We wen to the the clinic but they would not let us through. I just want to kiss my Dad"

"After he got back from the honeymoon she went over to the house to see the photos. It took him two minutes to show her the door," recalls a family friend.

It was around that time that Juan Carlos, now the ex-CEO, had an argument with his father in which he said: "I don't want to be president of the company, but you don't want to stop being CEO." At that point, the family stopped gathering on the three days out of the year that had been sacred until then: December 24 and 25, and August 29.

All attempts at reconciliation have been useless, not even when the businessman underwent heart surgery a few months ago. "Some of us showed up at Clínica Ruber, but they had orders not to let us through," explains one of the siblings. "I just wanted to kiss my father."

This hostile attitude does not extend to Álvarez's 17 grandchildren, the eldest of whom have even been offered jobs with the company.

The elderly businessman's aides say that he, too, is suffering over the situation. "But he cannot forget how they tried to push him away from the business that he started and turned into a successful venture. They want to steal his prized possession and have the relationship remain the same," says a source close to Álvarez.

Meanwhile, the "unruly ones" say they still love their father, but hold that "he is no longer the man he used to be; he is not well." They also say that "he is getting the wrong advice." His advisers are now his wife and Santiago Carrero.

Despite this situation, the Álvarezs still go on seeing each other every day at work, since both companies -- Eulen and El Enebro, owner of Vega Sicilia -- share the same headquarters in Las Rozas, northwest of the capital. "We run into each other in the parking lot and it's not just that they don't say hello -- they actually don't even look at us," says a family member. All the banished children feel that their father's personality is the main obstacle to a normal running of affairs.

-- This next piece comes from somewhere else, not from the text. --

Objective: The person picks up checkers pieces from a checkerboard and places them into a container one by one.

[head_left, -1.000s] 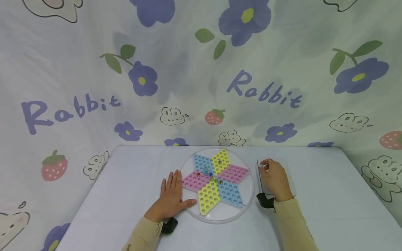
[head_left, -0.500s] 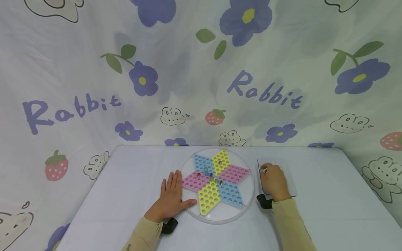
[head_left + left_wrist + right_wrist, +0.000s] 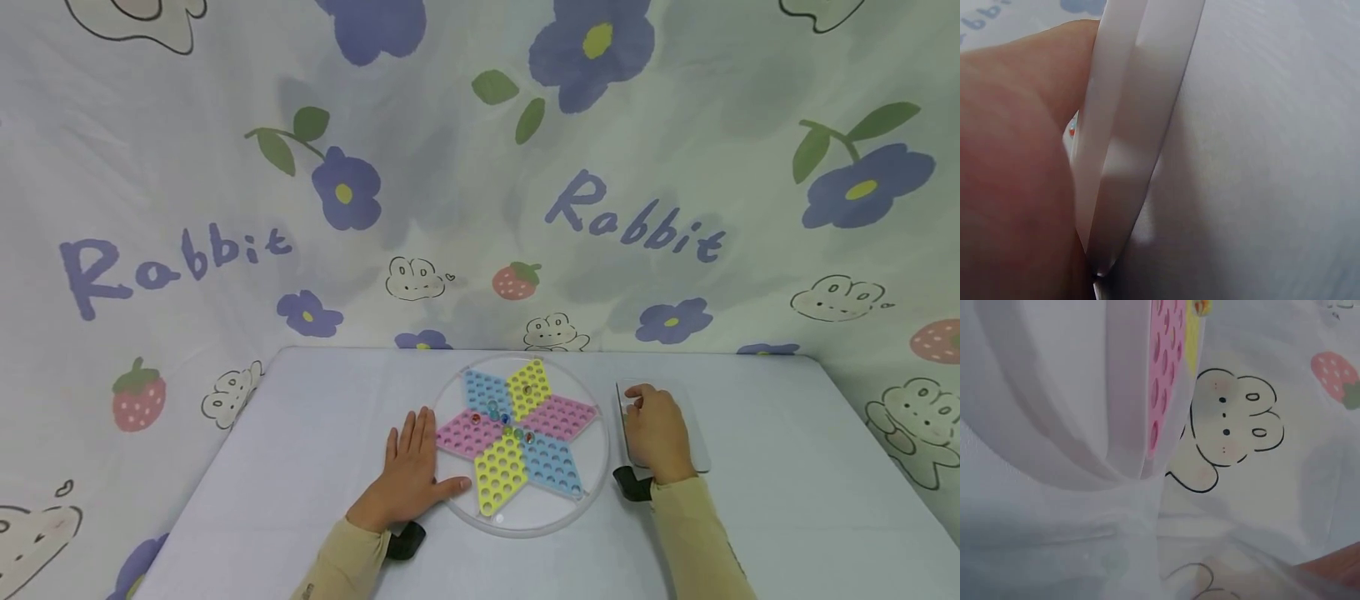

David Álvarez belongs to a generation of self-made businessmen who started from scratch and who firmly believe that nobody can do the job better than themselves. Born in Crémenes, a hamlet in León, his family moved to the Basque industrial city of Bilbao when he was a child. He studied accounting and began hobnobbing with influential people. In the mid-1960s he learned that some companies were going to outsource their cleaning services, and he soon created his first business: El Sol, a cleaning company that was the genesis for Eulen, a general services corporation with 78,000 employees in 14 countries and turnover of over 1.3 billion euros in 2012.

Later he founded El Enebro, which owns several wineries besides the legendary Vega Sicilia (Bodegas Alión, Pintia and Tokaj Oremus). They say that Eulen made him rich, but did not provide the necessary glamour that Álvarez needed to mix it in high society. That is one of the reasons why he bought the Vega Sicilia winery from a Venezuelan businessman. Thanks to its prestigious wines, the family began spending time with prime ministers and establishing links with many politicians. Some of these have even worked for them, such as the eurodeputy Jaime Mayor Oreja, who was at Eulen in the 1980s.

Now that Eulen is back in Álvarez’s hands, the conflict has moved on to El Enebro and to the courts, which have already ruled in Álvarez’s favor on two occasions. The matter is now in the Supreme Court, whose ruling is expected in early 2014. In the meantime, it is very likely that the Álvarez family will not be spending this Christmas together, either.